Data listing section start
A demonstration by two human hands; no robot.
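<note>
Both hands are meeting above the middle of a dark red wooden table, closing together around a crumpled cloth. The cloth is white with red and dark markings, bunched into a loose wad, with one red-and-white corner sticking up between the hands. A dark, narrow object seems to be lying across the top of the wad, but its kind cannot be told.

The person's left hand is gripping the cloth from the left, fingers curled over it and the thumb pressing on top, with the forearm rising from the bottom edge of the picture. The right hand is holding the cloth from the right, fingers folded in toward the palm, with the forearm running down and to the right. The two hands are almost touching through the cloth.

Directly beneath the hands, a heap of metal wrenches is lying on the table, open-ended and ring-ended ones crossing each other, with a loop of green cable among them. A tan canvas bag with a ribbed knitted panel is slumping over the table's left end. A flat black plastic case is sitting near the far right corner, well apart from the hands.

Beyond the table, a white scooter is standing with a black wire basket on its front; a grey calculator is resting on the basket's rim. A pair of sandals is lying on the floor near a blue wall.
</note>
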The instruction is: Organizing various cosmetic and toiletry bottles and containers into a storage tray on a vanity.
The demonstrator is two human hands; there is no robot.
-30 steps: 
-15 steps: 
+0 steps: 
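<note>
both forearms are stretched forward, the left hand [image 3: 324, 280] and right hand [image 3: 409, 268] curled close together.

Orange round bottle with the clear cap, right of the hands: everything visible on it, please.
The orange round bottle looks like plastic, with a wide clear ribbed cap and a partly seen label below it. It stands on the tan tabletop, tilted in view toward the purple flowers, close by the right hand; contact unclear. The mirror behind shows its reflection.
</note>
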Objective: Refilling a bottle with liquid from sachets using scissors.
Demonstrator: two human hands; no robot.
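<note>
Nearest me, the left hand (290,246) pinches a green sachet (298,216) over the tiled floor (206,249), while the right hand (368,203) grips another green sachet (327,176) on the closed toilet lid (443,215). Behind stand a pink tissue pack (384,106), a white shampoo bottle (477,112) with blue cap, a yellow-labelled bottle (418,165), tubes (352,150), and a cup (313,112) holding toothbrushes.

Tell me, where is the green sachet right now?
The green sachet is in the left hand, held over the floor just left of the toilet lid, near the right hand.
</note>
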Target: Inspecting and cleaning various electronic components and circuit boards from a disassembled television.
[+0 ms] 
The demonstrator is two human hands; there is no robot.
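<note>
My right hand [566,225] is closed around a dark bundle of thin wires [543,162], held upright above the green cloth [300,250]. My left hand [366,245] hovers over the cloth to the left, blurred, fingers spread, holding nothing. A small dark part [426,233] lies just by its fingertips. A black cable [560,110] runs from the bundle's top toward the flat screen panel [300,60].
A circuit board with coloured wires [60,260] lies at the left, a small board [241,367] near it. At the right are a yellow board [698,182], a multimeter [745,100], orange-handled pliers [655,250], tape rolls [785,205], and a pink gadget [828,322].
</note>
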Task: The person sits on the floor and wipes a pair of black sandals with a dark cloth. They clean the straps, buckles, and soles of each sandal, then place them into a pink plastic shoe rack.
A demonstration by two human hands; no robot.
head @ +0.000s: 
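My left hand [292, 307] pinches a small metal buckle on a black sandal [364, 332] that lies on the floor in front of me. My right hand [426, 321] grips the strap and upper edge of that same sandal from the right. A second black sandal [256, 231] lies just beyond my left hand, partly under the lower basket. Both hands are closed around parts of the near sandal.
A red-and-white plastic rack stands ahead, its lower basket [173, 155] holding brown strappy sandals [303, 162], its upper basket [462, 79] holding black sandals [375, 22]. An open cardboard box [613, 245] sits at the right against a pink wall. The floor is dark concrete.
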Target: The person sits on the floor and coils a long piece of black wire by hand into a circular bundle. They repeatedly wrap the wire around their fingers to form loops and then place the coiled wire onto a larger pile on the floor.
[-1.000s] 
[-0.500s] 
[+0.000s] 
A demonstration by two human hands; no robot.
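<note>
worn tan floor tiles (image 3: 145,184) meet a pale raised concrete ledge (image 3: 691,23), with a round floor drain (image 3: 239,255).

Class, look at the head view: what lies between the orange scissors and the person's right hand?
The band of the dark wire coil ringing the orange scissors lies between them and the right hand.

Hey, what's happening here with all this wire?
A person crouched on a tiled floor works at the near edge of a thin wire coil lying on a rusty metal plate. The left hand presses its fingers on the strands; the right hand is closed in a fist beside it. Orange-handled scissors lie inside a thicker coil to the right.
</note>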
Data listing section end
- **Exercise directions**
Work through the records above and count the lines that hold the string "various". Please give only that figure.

- **Reply to the exercise**
2